→ **What the task requires**
What the task needs is every record repeated exactly, nothing more.

Input data below:

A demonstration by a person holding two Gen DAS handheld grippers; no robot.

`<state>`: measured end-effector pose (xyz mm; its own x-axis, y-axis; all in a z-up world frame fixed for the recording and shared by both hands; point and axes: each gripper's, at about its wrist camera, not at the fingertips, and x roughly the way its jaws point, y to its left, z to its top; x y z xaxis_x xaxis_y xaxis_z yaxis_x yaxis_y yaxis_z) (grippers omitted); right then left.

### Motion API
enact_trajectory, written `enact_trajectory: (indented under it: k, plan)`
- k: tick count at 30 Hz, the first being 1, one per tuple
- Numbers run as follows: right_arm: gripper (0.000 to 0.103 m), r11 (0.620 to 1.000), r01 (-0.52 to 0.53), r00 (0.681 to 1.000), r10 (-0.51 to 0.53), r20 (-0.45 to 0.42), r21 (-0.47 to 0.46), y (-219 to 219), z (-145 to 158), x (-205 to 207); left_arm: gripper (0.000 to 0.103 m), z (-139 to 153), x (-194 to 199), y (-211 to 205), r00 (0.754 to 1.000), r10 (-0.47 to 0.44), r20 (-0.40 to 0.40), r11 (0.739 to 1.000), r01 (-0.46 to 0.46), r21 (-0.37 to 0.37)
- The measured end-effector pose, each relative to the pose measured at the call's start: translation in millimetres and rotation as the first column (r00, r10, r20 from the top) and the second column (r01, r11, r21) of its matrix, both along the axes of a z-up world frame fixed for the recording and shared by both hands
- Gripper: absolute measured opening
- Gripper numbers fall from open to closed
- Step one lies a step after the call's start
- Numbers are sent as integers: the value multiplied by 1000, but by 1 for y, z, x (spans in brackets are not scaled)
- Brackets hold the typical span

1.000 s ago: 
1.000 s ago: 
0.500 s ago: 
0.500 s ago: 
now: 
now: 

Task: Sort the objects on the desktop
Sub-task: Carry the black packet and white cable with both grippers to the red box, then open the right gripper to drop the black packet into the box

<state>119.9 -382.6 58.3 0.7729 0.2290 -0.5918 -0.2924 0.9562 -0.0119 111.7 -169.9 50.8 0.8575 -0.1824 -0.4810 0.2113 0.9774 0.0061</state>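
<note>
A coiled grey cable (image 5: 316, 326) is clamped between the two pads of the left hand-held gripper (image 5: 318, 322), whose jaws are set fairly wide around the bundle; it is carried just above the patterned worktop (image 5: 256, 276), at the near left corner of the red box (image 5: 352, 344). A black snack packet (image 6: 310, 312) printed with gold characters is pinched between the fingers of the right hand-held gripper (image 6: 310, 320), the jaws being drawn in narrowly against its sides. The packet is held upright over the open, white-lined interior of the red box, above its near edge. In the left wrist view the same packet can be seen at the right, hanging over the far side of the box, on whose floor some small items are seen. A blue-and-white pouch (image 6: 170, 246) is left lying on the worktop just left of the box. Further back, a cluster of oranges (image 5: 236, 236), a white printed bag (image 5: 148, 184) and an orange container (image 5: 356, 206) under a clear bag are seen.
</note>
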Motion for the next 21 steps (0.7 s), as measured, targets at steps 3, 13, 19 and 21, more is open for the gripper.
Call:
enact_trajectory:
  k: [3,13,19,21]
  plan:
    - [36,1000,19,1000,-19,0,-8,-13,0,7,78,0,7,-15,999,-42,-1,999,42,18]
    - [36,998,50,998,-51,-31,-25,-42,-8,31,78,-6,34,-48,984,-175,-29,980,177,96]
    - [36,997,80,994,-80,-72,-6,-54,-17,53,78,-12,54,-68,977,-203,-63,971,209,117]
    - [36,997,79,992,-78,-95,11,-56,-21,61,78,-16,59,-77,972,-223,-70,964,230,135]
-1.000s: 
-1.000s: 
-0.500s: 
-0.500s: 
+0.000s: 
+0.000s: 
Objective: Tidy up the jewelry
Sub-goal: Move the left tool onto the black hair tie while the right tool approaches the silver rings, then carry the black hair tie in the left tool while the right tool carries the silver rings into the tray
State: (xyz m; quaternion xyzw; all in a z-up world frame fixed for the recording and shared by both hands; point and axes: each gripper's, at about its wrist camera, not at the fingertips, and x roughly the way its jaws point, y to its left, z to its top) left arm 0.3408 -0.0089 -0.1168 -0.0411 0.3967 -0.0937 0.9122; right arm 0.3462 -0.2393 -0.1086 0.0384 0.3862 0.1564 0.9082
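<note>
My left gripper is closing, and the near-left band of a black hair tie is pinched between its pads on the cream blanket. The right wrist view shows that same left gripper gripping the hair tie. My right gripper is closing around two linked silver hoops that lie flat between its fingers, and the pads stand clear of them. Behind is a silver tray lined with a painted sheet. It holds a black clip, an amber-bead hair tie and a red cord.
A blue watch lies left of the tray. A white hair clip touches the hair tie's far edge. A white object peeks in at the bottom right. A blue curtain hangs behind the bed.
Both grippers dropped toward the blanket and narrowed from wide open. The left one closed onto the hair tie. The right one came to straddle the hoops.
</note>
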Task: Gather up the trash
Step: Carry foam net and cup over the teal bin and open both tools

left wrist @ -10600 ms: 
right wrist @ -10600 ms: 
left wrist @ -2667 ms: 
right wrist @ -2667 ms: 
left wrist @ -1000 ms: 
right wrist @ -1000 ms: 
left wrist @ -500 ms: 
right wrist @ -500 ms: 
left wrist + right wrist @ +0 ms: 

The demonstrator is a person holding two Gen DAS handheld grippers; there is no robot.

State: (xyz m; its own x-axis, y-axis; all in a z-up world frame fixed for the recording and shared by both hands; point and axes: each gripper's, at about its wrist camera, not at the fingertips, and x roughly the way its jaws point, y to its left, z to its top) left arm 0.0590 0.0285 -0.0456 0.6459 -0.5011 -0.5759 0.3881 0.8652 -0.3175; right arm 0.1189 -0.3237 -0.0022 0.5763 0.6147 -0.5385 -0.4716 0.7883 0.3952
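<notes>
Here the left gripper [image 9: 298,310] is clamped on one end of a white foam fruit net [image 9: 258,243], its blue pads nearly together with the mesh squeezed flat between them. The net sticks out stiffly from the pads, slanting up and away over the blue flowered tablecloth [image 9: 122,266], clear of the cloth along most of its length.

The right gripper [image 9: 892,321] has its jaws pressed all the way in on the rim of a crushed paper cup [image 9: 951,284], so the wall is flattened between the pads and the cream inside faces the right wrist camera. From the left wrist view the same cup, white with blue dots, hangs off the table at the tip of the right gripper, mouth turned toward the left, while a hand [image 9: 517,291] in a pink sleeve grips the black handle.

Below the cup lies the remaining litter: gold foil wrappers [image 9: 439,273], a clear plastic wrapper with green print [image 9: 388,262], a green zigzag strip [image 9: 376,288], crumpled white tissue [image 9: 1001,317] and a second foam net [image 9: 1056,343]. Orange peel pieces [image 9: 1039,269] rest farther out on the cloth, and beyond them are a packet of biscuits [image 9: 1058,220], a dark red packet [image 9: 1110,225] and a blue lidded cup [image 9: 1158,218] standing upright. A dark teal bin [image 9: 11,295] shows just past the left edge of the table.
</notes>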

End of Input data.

→ **Answer box**
A demonstration by a person holding two Gen DAS handheld grippers; no robot.

`<state>`: measured end-effector pose (xyz mm; its own x-axis, y-axis; all in a z-up world frame fixed for the recording and shared by both hands; point and axes: each gripper's, at about its wrist camera, not at the fingertips, and x roughly the way its jaws point, y to its left, z to its top; x y z xaxis_x xaxis_y xaxis_z yaxis_x yaxis_y yaxis_z) (grippers omitted); right then left.

### Motion API
enact_trajectory, written `enact_trajectory: (indented under it: k, plan)`
- k: tick count at 30 Hz, the first being 1, one per tuple
- Numbers run as follows: right_arm: gripper (0.000 to 0.103 m), r11 (0.620 to 1.000), r01 (-0.52 to 0.53), r00 (0.681 to 1.000), r10 (-0.51 to 0.53), r20 (-0.45 to 0.42), r21 (-0.47 to 0.46), y (-219 to 219), z (-145 to 158), x (-205 to 207); left_arm: gripper (0.000 to 0.103 m), z (-139 to 153), x (-194 to 199), y (-211 to 205), r00 (0.754 to 1.000), r10 (-0.47 to 0.44), r20 (-0.40 to 0.40), r11 (0.739 to 1.000), r01 (-0.46 to 0.46), r21 (-0.37 to 0.37)
- The measured end-effector pose, each relative to the pose measured at the call's start: translation in millimetres and rotation as the first column (r00, r10, r20 from the top) and the second column (r01, r11, r21) of its matrix, both along the axes of a z-up world frame fixed for the recording and shared by both hands
- Gripper: absolute measured opening
- Gripper numbers fall from open to closed
- Step one lies a step after the call's start
- Numbers are sent as integers: the value multiplied by 1000, but by 1 for y, z, x (spans in brackets are not scaled)
- Brackets hold the typical span

1.000 s ago: 
1.000 s ago: 
0.500 s ago: 
0.500 s ago: 
now: 
now: 

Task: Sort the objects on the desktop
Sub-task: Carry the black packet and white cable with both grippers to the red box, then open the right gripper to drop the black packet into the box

<state>119.9 -382.6 58.3 0.7729 0.2290 -0.5918 -0.2924 0.9562 -0.0119 111.7 -169.9 50.8 0.8575 -0.1824 -0.4810 0.2113 0.9774 0.0061</state>
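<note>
A coiled grey cable (image 5: 316, 326) is clamped between the two pads of the left hand-held gripper (image 5: 318, 322), whose jaws are set fairly wide around the bundle; it is carried just above the patterned worktop (image 5: 256, 276), at the near left corner of the red box (image 5: 352, 344). A black snack packet (image 6: 310, 312) printed with gold characters is pinched between the fingers of the right hand-held gripper (image 6: 310, 320), the jaws being drawn in narrowly against its sides. The packet is held upright over the open, white-lined interior of the red box, above its near edge. In the left wrist view the same packet can be seen at the right, hanging over the far side of the box, on whose floor some small items are seen. A blue-and-white pouch (image 6: 170, 246) is left lying on the worktop just left of the box. Further back, a cluster of oranges (image 5: 236, 236), a white printed bag (image 5: 148, 184) and an orange container (image 5: 356, 206) under a clear bag are seen.
</note>
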Motion for the next 21 steps (0.7 s), as measured, targets at steps 3, 13, 19 and 21, more is open for the gripper.
Call:
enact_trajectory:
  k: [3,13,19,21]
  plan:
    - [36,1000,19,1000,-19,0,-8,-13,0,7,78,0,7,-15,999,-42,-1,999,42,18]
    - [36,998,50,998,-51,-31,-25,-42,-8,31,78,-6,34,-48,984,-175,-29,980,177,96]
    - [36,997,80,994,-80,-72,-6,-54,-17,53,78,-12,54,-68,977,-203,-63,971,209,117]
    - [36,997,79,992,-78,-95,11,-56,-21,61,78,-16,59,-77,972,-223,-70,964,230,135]
-1.000s: 
-1.000s: 
-0.500s: 
-0.500s: 
+0.000s: 
+0.000s: 
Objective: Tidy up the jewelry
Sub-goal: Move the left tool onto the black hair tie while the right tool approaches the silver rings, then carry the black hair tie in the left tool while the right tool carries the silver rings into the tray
State: (xyz m; quaternion xyzw; all in a z-up world frame fixed for the recording and shared by both hands; point and axes: each gripper's, at about its wrist camera, not at the fingertips, and x roughly the way its jaws point, y to its left, z to its top) left arm 0.3408 -0.0089 -0.1168 -0.0411 0.3967 -0.0937 0.9122; right arm 0.3462 -0.2393 -0.1086 0.0384 0.3862 0.1564 0.9082
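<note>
My left gripper is closing, and the near-left band of a black hair tie is pinched between its pads on the cream blanket. The right wrist view shows that same left gripper gripping the hair tie. My right gripper is closing around two linked silver hoops that lie flat between its fingers, and the pads stand clear of them. Behind is a silver tray lined with a painted sheet. It holds a black clip, an amber-bead hair tie and a red cord.
A blue watch lies left of the tray. A white hair clip touches the hair tie's far edge. A white object peeks in at the bottom right. A blue curtain hangs behind the bed.
Both grippers dropped toward the blanket and narrowed from wide open. The left one closed onto the hair tie. The right one came to straddle the hoops.
</note>
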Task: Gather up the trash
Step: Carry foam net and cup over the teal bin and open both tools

left wrist @ -10600 ms: 
right wrist @ -10600 ms: 
left wrist @ -2667 ms: 
right wrist @ -2667 ms: 
left wrist @ -1000 ms: 
right wrist @ -1000 ms: 
left wrist @ -500 ms: 
right wrist @ -500 ms: 
left wrist + right wrist @ +0 ms: 

The demonstrator is a person holding two Gen DAS handheld grippers; there is no robot.

State: (xyz m; its own x-axis, y-axis; all in a z-up world frame fixed for the recording and shared by both hands; point and axes: each gripper's, at about its wrist camera, not at the fingertips, and x roughly the way its jaws point, y to its left, z to its top) left arm 0.0590 0.0285 -0.0456 0.6459 -0.5011 -0.5759 0.3881 0.8652 -0.3175; right arm 0.1189 -0.3237 -0.0022 0.5763 0.6147 -0.5385 -0.4716 0.7883 0.3952
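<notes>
Here the left gripper [image 9: 298,310] is clamped on one end of a white foam fruit net [image 9: 258,243], its blue pads nearly together with the mesh squeezed flat between them. The net sticks out stiffly from the pads, slanting up and away over the blue flowered tablecloth [image 9: 122,266], clear of the cloth along most of its length.

The right gripper [image 9: 892,321] has its jaws pressed all the way in on the rim of a crushed paper cup [image 9: 951,284], so the wall is flattened between the pads and the cream inside faces the right wrist camera. From the left wrist view the same cup, white with blue dots, hangs off the table at the tip of the right gripper, mouth turned toward the left, while a hand [image 9: 517,291] in a pink sleeve grips the black handle.

Below the cup lies the remaining litter: gold foil wrappers [image 9: 439,273], a clear plastic wrapper with green print [image 9: 388,262], a green zigzag strip [image 9: 376,288], crumpled white tissue [image 9: 1001,317] and a second foam net [image 9: 1056,343]. Orange peel pieces [image 9: 1039,269] rest farther out on the cloth, and beyond them are a packet of biscuits [image 9: 1058,220], a dark red packet [image 9: 1110,225] and a blue lidded cup [image 9: 1158,218] standing upright. A dark teal bin [image 9: 11,295] shows just past the left edge of the table.
</notes>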

No additional output is required for this exercise.